Task statement
Please transcribe the data below in full, word for word, without the images.

***

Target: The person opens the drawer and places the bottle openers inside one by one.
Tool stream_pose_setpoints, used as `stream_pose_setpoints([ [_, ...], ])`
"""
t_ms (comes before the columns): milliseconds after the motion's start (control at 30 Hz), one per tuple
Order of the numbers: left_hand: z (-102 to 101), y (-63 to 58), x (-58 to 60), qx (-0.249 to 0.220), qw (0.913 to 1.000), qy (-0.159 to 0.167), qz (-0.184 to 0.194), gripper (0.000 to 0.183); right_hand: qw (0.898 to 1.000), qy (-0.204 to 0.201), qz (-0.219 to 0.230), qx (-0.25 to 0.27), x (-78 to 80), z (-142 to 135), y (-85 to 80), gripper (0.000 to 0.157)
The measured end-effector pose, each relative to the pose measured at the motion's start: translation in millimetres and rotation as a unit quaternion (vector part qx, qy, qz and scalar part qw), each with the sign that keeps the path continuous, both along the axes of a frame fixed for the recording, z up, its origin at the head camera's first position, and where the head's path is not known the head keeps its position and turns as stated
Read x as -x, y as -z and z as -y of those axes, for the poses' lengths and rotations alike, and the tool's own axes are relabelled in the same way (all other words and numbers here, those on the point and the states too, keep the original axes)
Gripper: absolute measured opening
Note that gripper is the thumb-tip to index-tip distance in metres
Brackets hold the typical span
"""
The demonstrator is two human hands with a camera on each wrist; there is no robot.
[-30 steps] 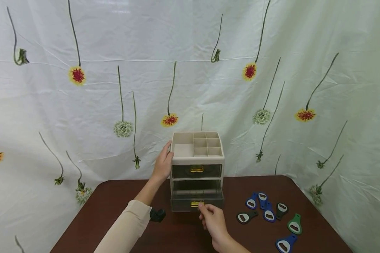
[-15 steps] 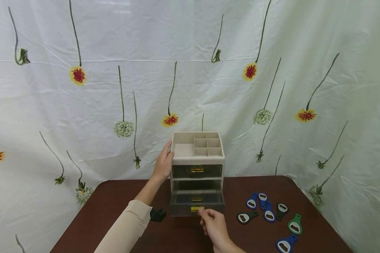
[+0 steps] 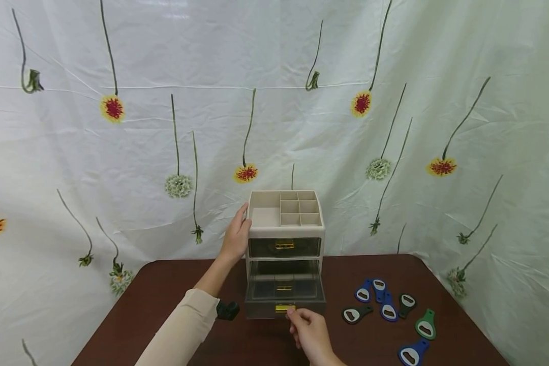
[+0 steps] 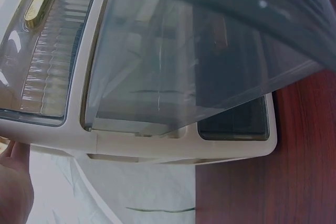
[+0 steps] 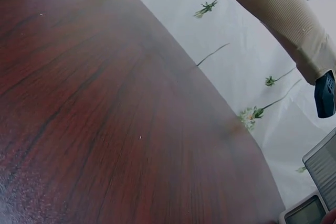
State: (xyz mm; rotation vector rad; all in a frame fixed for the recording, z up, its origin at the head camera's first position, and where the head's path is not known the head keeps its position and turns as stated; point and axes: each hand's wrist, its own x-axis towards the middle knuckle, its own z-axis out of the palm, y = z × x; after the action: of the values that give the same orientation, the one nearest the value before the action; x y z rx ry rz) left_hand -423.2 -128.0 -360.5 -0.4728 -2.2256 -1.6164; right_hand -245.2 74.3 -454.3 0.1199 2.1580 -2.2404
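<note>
A cream desktop drawer organizer (image 3: 285, 233) stands on the table, with an upper drawer (image 3: 263, 248) pushed in. My left hand (image 3: 235, 239) lies along its left side, fingers extended; part of that hand (image 4: 14, 190) shows at the edge of the left wrist view. With thumb and index finger, my right hand (image 3: 312, 333) pinches the gold handle (image 3: 281, 308) of a lower, see-through drawer (image 3: 261, 310), which is pulled well out. I see nothing inside that drawer. The right wrist view catches only a corner of the drawer (image 5: 325, 166), and the pinch is hidden there.
Right of the organizer lie several bottle openers: blue (image 3: 388, 308), black (image 3: 357, 314) and green (image 3: 426, 325). The brown table (image 3: 174, 290) backs onto a flowered curtain (image 3: 210, 61). A dark wrist device (image 3: 227, 310) sits beside my left sleeve (image 3: 183, 325).
The drawer has slid further out toward me, with my right hand drawing back on its handle. My left hand stays on the organizer's side, and the bottle openers have not moved.
</note>
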Motion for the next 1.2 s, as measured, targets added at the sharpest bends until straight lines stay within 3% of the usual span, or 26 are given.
stream_pose_setpoints([
  [233,0.8,0.4,-0.7,-0.001,1.0,0.007,0.006,0.056,1.0,-0.018,-0.014,0.002,-3.8,-3.3,-2.6,0.026],
  [400,1.7,0.0,-0.7,-0.004,0.9999,0.013,0.006,0.055,0.995,-0.08,-0.028,-0.058,-4.6,-15.9,-6.1,0.019],
  [600,1.6,-1.0,0.4,0.003,1.0,0.001,0.002,0.056,0.967,-0.189,-0.072,-0.153,-5.8,-38.8,-17.5,0.015],
  [833,0.5,-0.8,-1.4,0.01,0.9999,0.002,0.002,0.055,0.93,-0.315,-0.085,-0.167,-6.4,-82.8,-31.3,0.018],
  [1133,0.6,-1.7,-2.8,0.012,0.9999,-0.001,-0.001,0.056,0.917,-0.308,-0.15,-0.205,3.0,-139.1,-47.8,0.022],
  [1200,0.9,-1.2,-2.5,0.013,0.9999,-0.002,-0.001,0.055,0.91,-0.316,-0.17,-0.209,6.1,-150.7,-48.2,0.023],
])
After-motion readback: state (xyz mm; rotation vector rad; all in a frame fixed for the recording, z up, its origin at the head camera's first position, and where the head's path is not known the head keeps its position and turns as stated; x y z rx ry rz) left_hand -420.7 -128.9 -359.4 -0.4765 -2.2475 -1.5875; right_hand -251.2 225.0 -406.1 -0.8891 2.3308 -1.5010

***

Written answer
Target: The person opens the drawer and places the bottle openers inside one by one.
Tool stream_pose_setpoints, used as `stream_pose_setpoints([ [_, ...], ])`
"""
t_ms (comes before the columns): milliseconds after the motion's start (control at 30 Hz), one per tuple
Order of the numbers: left_hand: z (-102 to 101), y (-63 to 58), x (-58 to 60), qx (-0.249 to 0.220), qw (0.913 to 1.000), qy (-0.159 to 0.167), qz (-0.184 to 0.194), gripper (0.000 to 0.183); right_hand: qw (0.898 to 1.000), qy (-0.204 to 0.201), qz (-0.219 to 0.230), qx (-0.25 to 0.27), x (-78 to 80), z (-142 to 135), y (-85 to 80), gripper (0.000 to 0.157)
The measured end-effector pose, each relative to the pose measured at the motion's start: translation in millimetres and rotation as a unit quaternion (vector part qx, qy, qz and scalar part qw), each with the sign that keeps the path continuous, both along the axes of a frame fixed for the recording, z up, its origin at the head camera's first position, and where the head's path is not known the head keeps its position and turns as stated
Read x as -x, y as -z and z as -y of those axes, for the poses' lengths and rotations alike, and the tool's own axes are relabelled in the same way (all other words and numbers here, those on the point and the states too, keep the original axes)
Gripper: absolute measured opening
Note that gripper is the thumb-tip to index-tip distance in metres
Brackets hold the typical span
"""
The demonstrator is two human hands with a camera on each wrist; there is no robot.
[-30 steps] 
[-15 steps] 
[+0 steps] 
[+0 steps] 
[+0 steps] 
State: (xyz mm; rotation vector rad; all in a frame fixed for the recording, z up, its origin at the head camera's first position, and where the head's path is not known the head keeps its position and turns as stated; point and axes: each hand's wrist, its own x-axis towards the middle knuckle, its own z-axis out of the palm, y = z × x; after the action: of the values that give the same orientation, the one nearest the value before the action; x y z rx ry rz) left_hand -423.2 -128.0 -360.5 -0.4728 -2.2256 -1.6164; right_hand -245.2 74.3 -454.3 0.1199 2.1580 -2.2404
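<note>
A cream desktop drawer organizer (image 3: 285, 233) stands on the table, with an upper drawer (image 3: 263, 248) pushed in. My left hand (image 3: 235, 239) lies along its left side, fingers extended; part of that hand (image 4: 14, 190) shows at the edge of the left wrist view. With thumb and index finger, my right hand (image 3: 312, 333) pinches the gold handle (image 3: 281, 308) of a lower, see-through drawer (image 3: 261, 310), which is pulled well out. I see nothing inside that drawer. The right wrist view catches only a corner of the drawer (image 5: 325, 166), and the pinch is hidden there.
Right of the organizer lie several bottle openers: blue (image 3: 388, 308), black (image 3: 357, 314) and green (image 3: 426, 325). The brown table (image 3: 174, 290) backs onto a flowered curtain (image 3: 210, 61). A dark wrist device (image 3: 227, 310) sits beside my left sleeve (image 3: 183, 325).
The drawer has slid further out toward me, with my right hand drawing back on its handle. My left hand stays on the organizer's side, and the bottle openers have not moved.
</note>
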Motion for the next 1.2 s, as measured, targets added at the sharpest bends until straight lines stay within 3% of the usual span, or 26 are given.
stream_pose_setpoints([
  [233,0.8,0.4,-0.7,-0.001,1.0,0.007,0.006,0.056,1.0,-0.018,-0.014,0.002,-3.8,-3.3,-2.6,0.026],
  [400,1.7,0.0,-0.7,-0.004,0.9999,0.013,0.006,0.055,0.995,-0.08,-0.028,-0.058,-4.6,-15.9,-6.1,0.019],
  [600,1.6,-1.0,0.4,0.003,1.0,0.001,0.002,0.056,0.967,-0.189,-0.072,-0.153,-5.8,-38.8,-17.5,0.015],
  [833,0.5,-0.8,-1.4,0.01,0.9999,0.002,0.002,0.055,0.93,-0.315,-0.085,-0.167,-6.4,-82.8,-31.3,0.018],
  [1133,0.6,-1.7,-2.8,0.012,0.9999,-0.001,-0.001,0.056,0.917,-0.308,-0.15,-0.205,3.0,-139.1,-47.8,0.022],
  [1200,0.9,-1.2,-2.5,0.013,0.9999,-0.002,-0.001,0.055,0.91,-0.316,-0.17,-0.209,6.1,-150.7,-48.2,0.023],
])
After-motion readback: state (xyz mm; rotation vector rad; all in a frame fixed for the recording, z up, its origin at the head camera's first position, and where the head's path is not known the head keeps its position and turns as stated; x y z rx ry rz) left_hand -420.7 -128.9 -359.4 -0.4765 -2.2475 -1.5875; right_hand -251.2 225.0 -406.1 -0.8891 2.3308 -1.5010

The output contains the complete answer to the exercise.